- [Work order] Repeat exactly every line that comes at or after the line containing "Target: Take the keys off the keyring", through the end of the entries below.
=== Supplied material ===
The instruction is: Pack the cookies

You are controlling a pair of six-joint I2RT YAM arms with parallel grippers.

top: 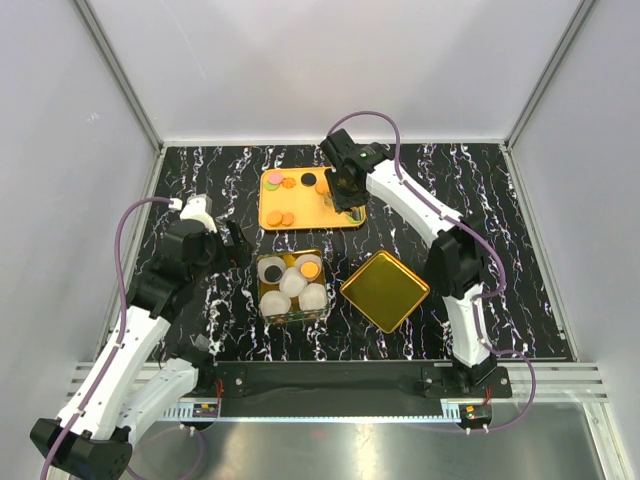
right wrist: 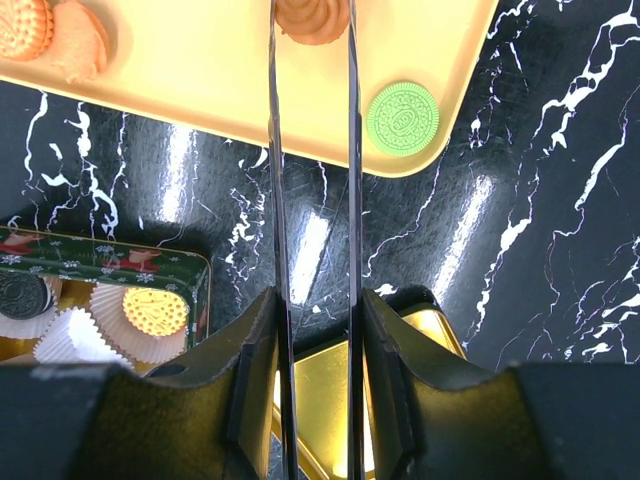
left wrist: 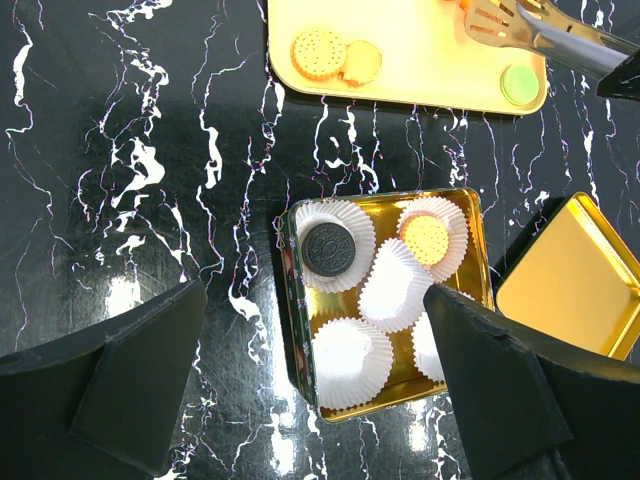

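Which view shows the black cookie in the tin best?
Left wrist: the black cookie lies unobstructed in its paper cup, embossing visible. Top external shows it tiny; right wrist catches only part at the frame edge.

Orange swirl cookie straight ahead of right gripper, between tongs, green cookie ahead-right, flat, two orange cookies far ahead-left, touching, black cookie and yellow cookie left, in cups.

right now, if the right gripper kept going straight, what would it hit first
Probably the swirled brown cookie on the yellow tray: the tongs in the right gripper point at it, tips either side. Height above it is unclear.
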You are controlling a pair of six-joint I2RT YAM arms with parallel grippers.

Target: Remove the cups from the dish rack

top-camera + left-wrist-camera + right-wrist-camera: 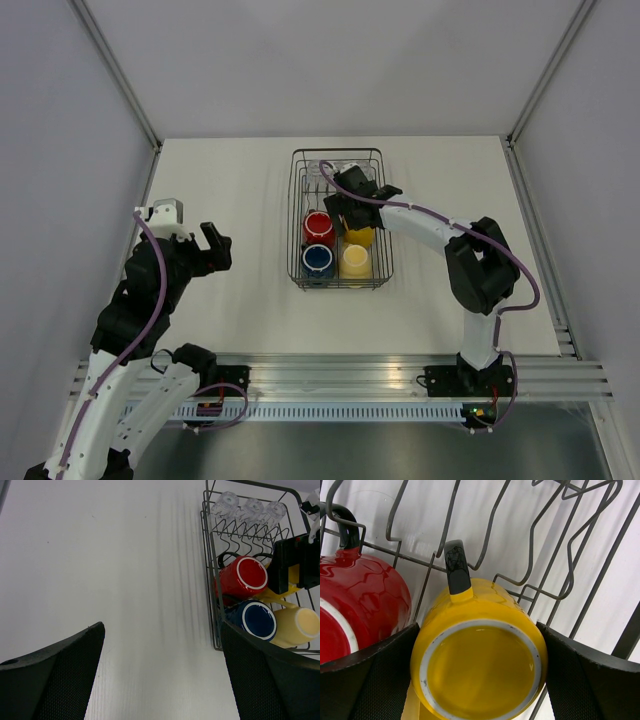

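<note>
As we judge it, nothing is unloaded yet: all seven cups sit inside the dish rack (296,222), and none stands on the desk (230,180) beside it. Left of the rack and well apart from it, our left end effector (215,245) hangs released and empty. At the rack's near end lie the dark blue mug (318,259) and the cream mug (355,260). Behind them are the red mug (317,224) and the orange-yellow mug (480,670), which our right end effector (345,205) straddles with its jaws spread, not yet clamped. Three glass tumblers (250,509) stand at the rack's far end.
</note>
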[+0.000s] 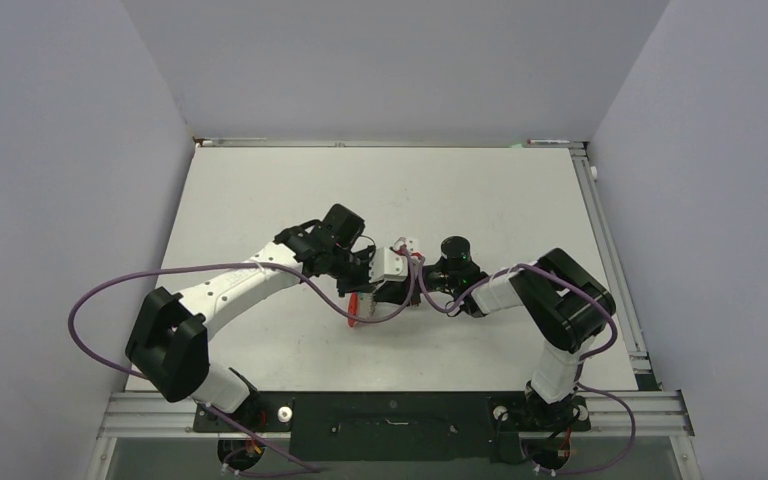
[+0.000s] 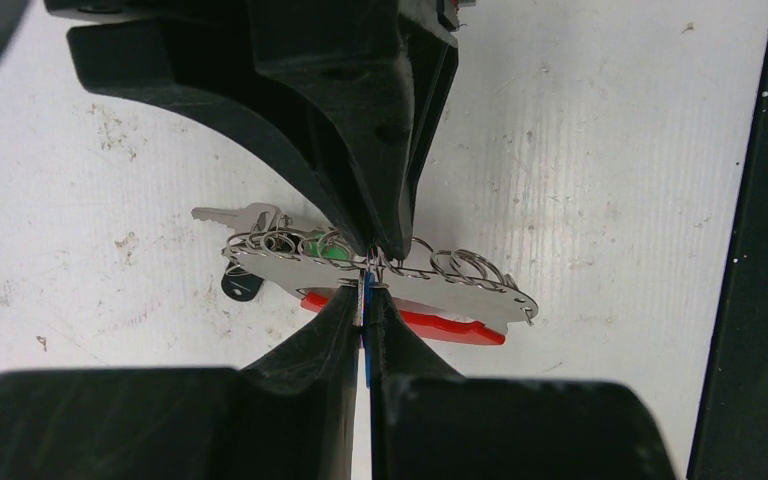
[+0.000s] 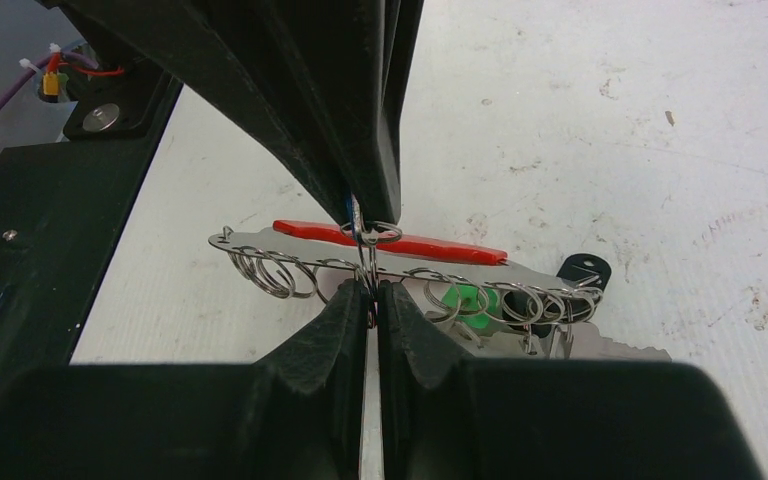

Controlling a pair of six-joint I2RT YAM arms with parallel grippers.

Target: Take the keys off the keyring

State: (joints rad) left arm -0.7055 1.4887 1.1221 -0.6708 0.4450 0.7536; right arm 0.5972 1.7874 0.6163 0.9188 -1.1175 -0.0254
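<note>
fingers (image 2: 300, 345) of the left gripper (image 2: 366, 296) are pressed tight together at the bottom of the left wrist view, pinching a thin blue-headed key (image 2: 366, 350) edge-on between them; just past their tips the keyring (image 2: 440, 325) lies crosswise, a flat silvery strip with a red bar along its near side; small split rings (image 2: 465, 265) are threaded in a row along its far edge; at its left end sit a green-headed key (image 2: 332, 247), a dark-headed key (image 2: 240, 285) and a silvery key (image 2: 235, 215) pointing left; from the far side the right gripper (image 2: 388, 245) comes in tip to tip with the left one; in its own wrist view its fingers (image 3: 325, 335) are clenched on the silvery edge of the keyring, where a small ring hangs; beyond everything is the scuffed white table (image 2: 580, 150); seen from overhead, both arms meet near the table's middle, with the red of the keyring just below the grippers.
</note>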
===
- [Task output]
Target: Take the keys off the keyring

State: (joints rad) left arm -0.7055 1.4887 1.1221 -0.6708 0.4450 0.7536; right arm 0.5972 1.7874 0.6163 0.9188 -1.1175 -0.0254
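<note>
fingers (image 2: 300, 345) of the left gripper (image 2: 366, 296) are pressed tight together at the bottom of the left wrist view, pinching a thin blue-headed key (image 2: 366, 350) edge-on between them; just past their tips the keyring (image 2: 440, 325) lies crosswise, a flat silvery strip with a red bar along its near side; small split rings (image 2: 465, 265) are threaded in a row along its far edge; at its left end sit a green-headed key (image 2: 332, 247), a dark-headed key (image 2: 240, 285) and a silvery key (image 2: 235, 215) pointing left; from the far side the right gripper (image 2: 388, 245) comes in tip to tip with the left one; in its own wrist view its fingers (image 3: 325, 335) are clenched on the silvery edge of the keyring, where a small ring hangs; beyond everything is the scuffed white table (image 2: 580, 150); seen from overhead, both arms meet near the table's middle, with the red of the keyring just below the grippers.
</note>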

Here the answer is complete.